▶ **REQUIRED ACTION**
Should a line in the entries below contain "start", return that line.
━━ TASK INPUT ━━
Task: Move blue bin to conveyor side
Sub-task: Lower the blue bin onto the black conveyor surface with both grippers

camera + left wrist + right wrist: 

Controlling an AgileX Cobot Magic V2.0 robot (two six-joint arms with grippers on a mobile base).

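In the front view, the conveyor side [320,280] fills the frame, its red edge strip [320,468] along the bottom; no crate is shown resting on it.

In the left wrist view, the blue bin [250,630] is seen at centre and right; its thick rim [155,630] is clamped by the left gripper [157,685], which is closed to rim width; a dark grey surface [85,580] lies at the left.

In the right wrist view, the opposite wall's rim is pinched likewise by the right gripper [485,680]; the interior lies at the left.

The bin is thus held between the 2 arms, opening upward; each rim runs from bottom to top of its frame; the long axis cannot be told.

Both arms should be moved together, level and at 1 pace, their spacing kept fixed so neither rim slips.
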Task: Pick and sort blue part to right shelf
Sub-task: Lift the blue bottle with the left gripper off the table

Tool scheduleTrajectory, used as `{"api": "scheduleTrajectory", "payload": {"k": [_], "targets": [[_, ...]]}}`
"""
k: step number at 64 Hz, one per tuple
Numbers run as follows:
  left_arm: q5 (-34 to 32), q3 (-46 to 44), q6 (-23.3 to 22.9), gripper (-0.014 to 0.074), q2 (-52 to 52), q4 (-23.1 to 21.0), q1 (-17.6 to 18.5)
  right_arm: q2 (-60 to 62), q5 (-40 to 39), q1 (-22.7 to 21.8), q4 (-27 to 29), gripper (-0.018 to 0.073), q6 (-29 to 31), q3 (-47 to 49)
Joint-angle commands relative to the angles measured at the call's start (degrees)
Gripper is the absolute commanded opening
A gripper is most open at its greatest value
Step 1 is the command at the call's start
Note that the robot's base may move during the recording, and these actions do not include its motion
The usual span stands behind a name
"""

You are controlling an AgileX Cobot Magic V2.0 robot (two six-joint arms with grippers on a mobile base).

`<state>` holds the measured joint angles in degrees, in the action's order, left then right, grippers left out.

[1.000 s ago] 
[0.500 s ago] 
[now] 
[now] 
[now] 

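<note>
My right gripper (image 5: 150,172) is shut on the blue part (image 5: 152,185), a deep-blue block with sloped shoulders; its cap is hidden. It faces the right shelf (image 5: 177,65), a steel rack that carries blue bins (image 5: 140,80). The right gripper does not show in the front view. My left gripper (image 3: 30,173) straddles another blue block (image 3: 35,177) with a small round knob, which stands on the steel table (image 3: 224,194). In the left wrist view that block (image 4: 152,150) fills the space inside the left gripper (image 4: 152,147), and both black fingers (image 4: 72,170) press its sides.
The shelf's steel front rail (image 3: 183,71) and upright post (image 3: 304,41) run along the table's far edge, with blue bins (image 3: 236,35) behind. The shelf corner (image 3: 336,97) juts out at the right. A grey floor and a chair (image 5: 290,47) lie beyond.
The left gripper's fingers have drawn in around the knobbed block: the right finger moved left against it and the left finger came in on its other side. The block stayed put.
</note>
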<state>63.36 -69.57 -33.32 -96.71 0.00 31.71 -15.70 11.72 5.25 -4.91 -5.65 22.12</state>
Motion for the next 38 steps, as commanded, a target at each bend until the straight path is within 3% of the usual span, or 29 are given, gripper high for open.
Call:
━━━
▶ **TASK RESPONSE**
Joint-angle commands relative to the angles measured at the call's start (degrees)
Step 1 is the command at the call's start

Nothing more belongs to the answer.